- To do -
From the first line to the last, copy the material exactly and leave the pictures out.

- Provided data -
"""
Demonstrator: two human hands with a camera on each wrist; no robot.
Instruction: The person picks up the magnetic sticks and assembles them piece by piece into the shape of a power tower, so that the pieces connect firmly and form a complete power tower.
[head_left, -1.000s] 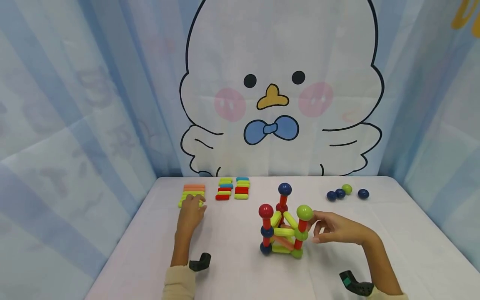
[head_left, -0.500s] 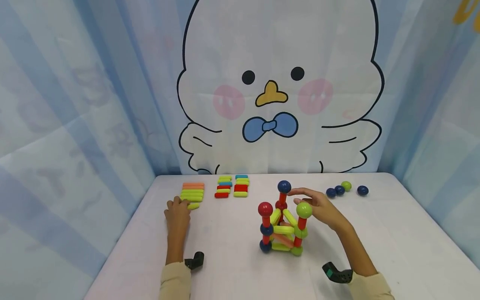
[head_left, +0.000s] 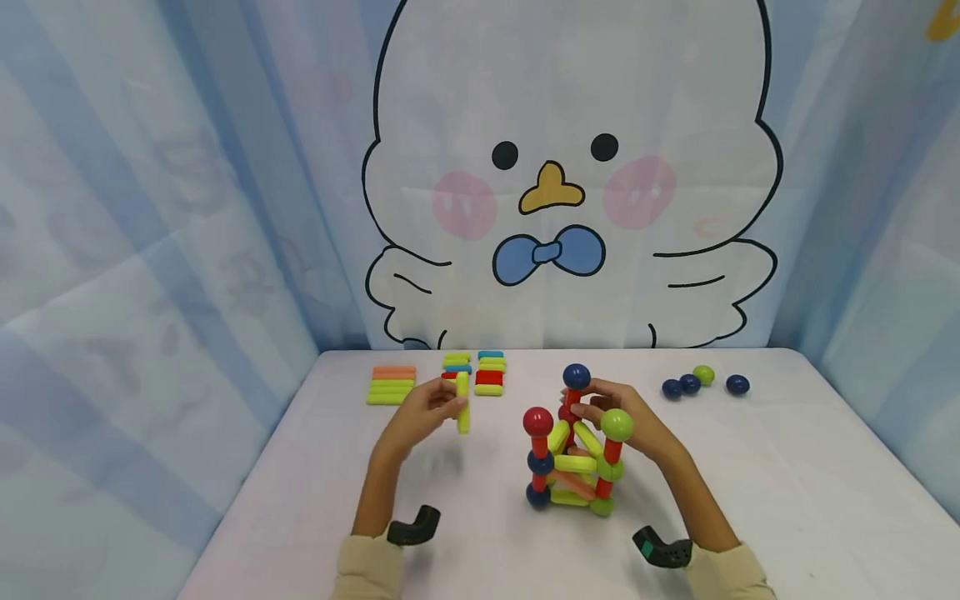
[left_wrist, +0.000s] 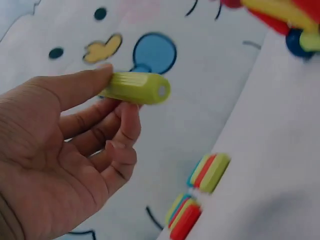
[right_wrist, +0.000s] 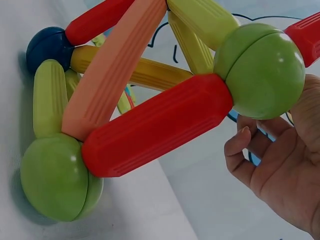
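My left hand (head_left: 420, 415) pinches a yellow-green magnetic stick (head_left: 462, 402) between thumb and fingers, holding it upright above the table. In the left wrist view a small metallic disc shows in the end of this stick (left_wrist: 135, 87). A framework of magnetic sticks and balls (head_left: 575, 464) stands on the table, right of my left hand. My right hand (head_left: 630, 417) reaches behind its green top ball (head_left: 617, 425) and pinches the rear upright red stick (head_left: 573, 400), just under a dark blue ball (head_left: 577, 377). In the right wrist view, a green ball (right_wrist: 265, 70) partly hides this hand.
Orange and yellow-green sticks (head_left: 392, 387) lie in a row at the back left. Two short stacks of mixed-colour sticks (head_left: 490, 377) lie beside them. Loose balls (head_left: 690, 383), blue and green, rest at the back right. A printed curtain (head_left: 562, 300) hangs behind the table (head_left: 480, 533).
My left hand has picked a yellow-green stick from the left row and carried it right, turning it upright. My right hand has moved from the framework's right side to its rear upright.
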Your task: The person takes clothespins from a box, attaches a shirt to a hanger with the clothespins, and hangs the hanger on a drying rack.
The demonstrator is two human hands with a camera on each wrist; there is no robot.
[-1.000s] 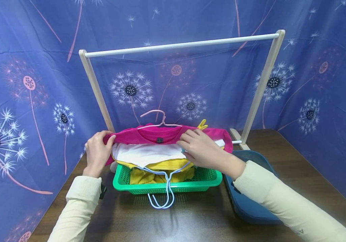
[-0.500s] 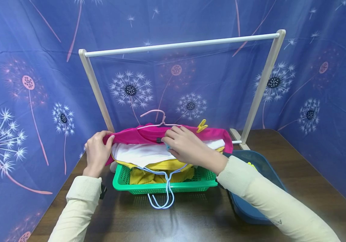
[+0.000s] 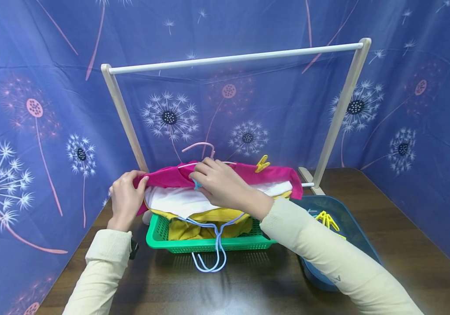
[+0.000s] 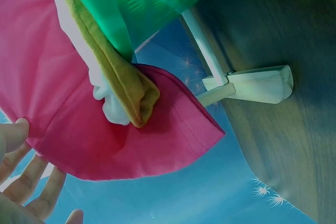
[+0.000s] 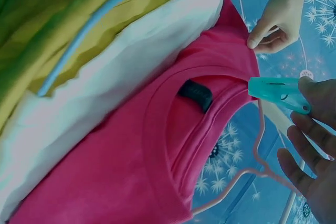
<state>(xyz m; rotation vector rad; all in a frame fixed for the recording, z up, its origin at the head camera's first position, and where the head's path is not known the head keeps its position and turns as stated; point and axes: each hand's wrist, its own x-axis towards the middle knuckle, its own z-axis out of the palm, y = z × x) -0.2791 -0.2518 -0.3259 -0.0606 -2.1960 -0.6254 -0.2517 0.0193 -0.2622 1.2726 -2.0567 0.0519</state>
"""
- Completed task -
Demonstrator: two human hands with a camera on each wrist; no robot.
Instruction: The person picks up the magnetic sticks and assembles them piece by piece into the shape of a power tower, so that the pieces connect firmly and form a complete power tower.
[head_left, -1.000s] 
[head_left, -0.500s] 
[head_left, +0.000s] 
[left_wrist, +0.000s] 
[right_wrist, +0.000s] 
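My left hand (head_left: 420, 415) pinches a yellow-green magnetic stick (head_left: 462, 402) between thumb and fingers, holding it upright above the table. In the left wrist view a small metallic disc shows in the end of this stick (left_wrist: 135, 87). A framework of magnetic sticks and balls (head_left: 575, 464) stands on the table, right of my left hand. My right hand (head_left: 630, 417) reaches behind its green top ball (head_left: 617, 425) and pinches the rear upright red stick (head_left: 573, 400), just under a dark blue ball (head_left: 577, 377). In the right wrist view, a green ball (right_wrist: 265, 70) partly hides this hand.
Orange and yellow-green sticks (head_left: 392, 387) lie in a row at the back left. Two short stacks of mixed-colour sticks (head_left: 490, 377) lie beside them. Loose balls (head_left: 690, 383), blue and green, rest at the back right. A printed curtain (head_left: 562, 300) hangs behind the table (head_left: 480, 533).
My left hand has picked a yellow-green stick from the left row and carried it right, turning it upright. My right hand has moved from the framework's right side to its rear upright.
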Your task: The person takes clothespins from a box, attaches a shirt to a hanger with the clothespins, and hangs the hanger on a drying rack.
The demonstrator is two human hands with a camera on each wrist; there is no robot.
[-1.000s] 
[-0.500s] 
[+0.000s] 
[+0.000s] 
[+0.000s] 
<state>(xyz m; rotation vector rad; all in a frame fixed for the recording, z up, its origin at the head camera's first position, and where the head's path is not known the head keeps its position and turns as stated; point and axes: each hand's wrist, its own x-axis towards the middle knuckle, its own z-axis out of the palm, y = z × x) -0.2791 -0.2518 -0.3259 -0.0606 -2.1960 -0.6254 -0.2517 0.0193 -0.2622 1.2726 -2.0567 0.0519</state>

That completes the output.